I'm as guilty of this as the next person: when Spurious George's über-advisor Karl Rove performed an inexplicably dumb rap performance-attempt at the most recent White House Correspondents' Dinner [...]
What a great name, with its comparison of the Smirking Chimp to the children's character, plus the reference to the illegitimacy of his reign!

Now, Deborah didn't coin the term; there is, in fact, a web site that calls it its own — the Spurious George site is subtitled “The megalomaniacal monkey from Midland”. Still, litbrit's the one who brought it to my attention, so she gets credit for that here.

So yes, I'll still be using “King George”. But now there's another term at the ready, useful because I like to vary things so as not to be too dull.

4 comments:

Michelle said...

Well I quite like Cock-up in Chief. Says it all really, but there are so many names you could give him, there's so much about him to make fun of.

Deborah Newell said...

I'll be honest, the nickname Spurious George occurred to me some time ago while I was reading one of the Curious George books to my youngest (yes, the goofy grinning monkey was a trigger-image!), and I began using the term in conversation thereafter; I had no idea there was a website of the same name, but hey, great minds think alike and everything. It matters not who thought of it first; it matters a great deal that the pathetic primate in question be held accountable for his criminal mischief. Not holding my breath, though.

Deborah Newell said...

P.S. Just checked out that site--and OMG, how funny (if a bit slow to load). Thanks for the heads-up.

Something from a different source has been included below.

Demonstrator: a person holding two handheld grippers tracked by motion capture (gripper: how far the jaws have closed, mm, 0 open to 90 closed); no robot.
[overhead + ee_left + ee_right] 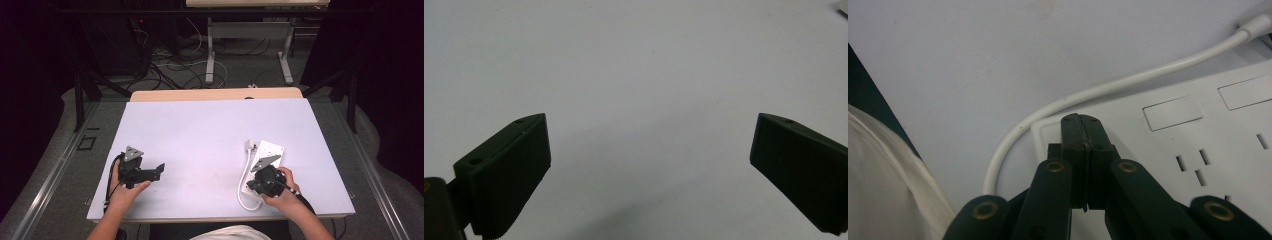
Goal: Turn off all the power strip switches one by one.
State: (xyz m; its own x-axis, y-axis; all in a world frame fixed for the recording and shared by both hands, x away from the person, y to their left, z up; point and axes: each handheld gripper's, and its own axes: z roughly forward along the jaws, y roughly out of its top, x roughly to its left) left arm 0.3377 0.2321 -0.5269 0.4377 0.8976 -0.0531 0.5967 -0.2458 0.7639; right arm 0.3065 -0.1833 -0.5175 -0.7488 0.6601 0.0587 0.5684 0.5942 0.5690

I also wanted to share the name (for the Preznit) coined a while back by my pal TRex at Firedoglake:

Chimpy McFlightsuit

Cheers,
D.

Barry Leiba said...

Ah, then you can get credit for independent coinage, rather like independent discovery. And I'm glad you like the spuriousgeorge web site.

A friend of mine used to call him "Flightsuit Boy". "Chimpy McFlightsuit" is OK too, but for some reason I tend not to go for the "McXyz" sorts of names (I'd think it'd be from annoyance at the "Gray's Anatomy" habit of "McDreamy" and "McSteamy" and so on, but my aversion predates that TV show).